PREMIERE: Lokomoko - Harold Weir EP

Kelly Kirwan

Lokomoko shimmers with a retro sheen. The German four-piece seems to have an affinity for those over-the-shoulder glances to what has been, mining yesteryear for feel-good moments in particular. Whence the name "Lokomoko?" The title of a Filipino sketch comedy series that ran in the late 2000s. And that of their latest EP? Named Harold Weir after the father in the wryly funny cult phenomenon, Freaks and Geeks.

As for the music itself, it glistens with psych-pop synths, casting their chords in a golden hue, similar to the one that adorns their album cover. The opening track, "SugarPlum," is a mesh of jangly notes (as if a piano slid slightly out of tune) as fuzzy, unfazed vocals ripple overhead. It’s a song sprinkled with a little discordance, which keeps us from slipping into a hazy, '70s-inspired stupor. Lokomoko keeps us engaged with their experimental subtleties, these psychedelic influences only the swirls on an otherwise unique fingerprint.
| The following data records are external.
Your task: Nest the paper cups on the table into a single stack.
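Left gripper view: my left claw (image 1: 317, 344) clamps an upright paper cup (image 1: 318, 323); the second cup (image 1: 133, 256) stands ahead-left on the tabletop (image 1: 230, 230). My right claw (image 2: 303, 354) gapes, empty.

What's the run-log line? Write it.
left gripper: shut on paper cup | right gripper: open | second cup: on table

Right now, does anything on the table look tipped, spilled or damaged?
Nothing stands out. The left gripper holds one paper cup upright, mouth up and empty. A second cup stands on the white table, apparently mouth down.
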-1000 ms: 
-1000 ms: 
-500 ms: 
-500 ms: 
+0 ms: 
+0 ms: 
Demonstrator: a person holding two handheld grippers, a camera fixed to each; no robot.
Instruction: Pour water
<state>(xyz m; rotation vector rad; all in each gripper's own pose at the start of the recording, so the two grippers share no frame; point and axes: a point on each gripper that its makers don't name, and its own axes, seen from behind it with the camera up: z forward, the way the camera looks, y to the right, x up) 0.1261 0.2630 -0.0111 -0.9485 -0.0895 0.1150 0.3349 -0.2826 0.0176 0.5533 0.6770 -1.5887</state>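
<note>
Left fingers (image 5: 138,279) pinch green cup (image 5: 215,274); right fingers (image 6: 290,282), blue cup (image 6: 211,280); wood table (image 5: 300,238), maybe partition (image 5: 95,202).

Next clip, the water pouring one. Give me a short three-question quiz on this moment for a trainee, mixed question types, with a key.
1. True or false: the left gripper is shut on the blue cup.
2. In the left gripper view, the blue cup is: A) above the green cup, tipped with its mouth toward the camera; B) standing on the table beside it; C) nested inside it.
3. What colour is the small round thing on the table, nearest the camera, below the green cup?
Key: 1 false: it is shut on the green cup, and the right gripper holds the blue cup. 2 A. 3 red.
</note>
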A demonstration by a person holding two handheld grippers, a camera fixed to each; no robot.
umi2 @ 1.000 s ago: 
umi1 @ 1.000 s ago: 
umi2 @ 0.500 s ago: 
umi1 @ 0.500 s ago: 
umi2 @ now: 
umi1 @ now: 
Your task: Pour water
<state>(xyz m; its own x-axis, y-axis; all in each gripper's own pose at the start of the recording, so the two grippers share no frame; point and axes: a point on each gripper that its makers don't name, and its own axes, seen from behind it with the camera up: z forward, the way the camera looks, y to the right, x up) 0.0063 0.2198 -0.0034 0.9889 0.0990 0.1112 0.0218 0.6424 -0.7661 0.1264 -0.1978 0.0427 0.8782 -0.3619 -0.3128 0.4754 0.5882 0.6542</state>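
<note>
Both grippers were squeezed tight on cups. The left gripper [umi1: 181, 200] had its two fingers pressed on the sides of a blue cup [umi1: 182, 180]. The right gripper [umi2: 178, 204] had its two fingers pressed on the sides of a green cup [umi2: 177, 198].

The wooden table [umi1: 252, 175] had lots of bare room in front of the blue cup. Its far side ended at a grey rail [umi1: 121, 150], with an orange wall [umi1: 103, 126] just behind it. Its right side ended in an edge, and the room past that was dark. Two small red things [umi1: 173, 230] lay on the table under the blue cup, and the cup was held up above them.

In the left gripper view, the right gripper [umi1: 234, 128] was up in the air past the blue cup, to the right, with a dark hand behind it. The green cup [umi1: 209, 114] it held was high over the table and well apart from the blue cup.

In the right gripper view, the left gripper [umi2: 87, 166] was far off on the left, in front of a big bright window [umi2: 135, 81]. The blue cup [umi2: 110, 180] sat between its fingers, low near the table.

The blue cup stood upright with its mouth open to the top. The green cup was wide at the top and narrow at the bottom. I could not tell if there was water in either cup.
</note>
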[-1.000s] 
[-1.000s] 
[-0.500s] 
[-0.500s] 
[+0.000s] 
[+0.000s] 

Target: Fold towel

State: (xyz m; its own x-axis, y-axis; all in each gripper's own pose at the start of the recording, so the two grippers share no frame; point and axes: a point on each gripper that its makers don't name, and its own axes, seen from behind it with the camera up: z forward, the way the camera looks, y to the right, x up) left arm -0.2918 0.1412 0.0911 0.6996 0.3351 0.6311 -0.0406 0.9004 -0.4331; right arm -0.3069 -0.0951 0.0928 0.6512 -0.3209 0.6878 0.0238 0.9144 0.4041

"Get Home Drunk" thrives off piquant guitar strums and slides, the vocals falling into a dreamy murmur backed by a light chorus of “oohs"—delicate offsets to the subdued cacophony that grips the song at its height. And still, the song skips along as a smiling beat, a track that feels relaxing even as its lines start to distort.

Lokomoko’s new EP has a kaleidoscope aesthetic, all these eclectic parts turning together in an ever-evolving pattern. It’s the kind of album that would have Harold Weir rustling up suspicions of LSD; and the kind of album we can’t get enough of.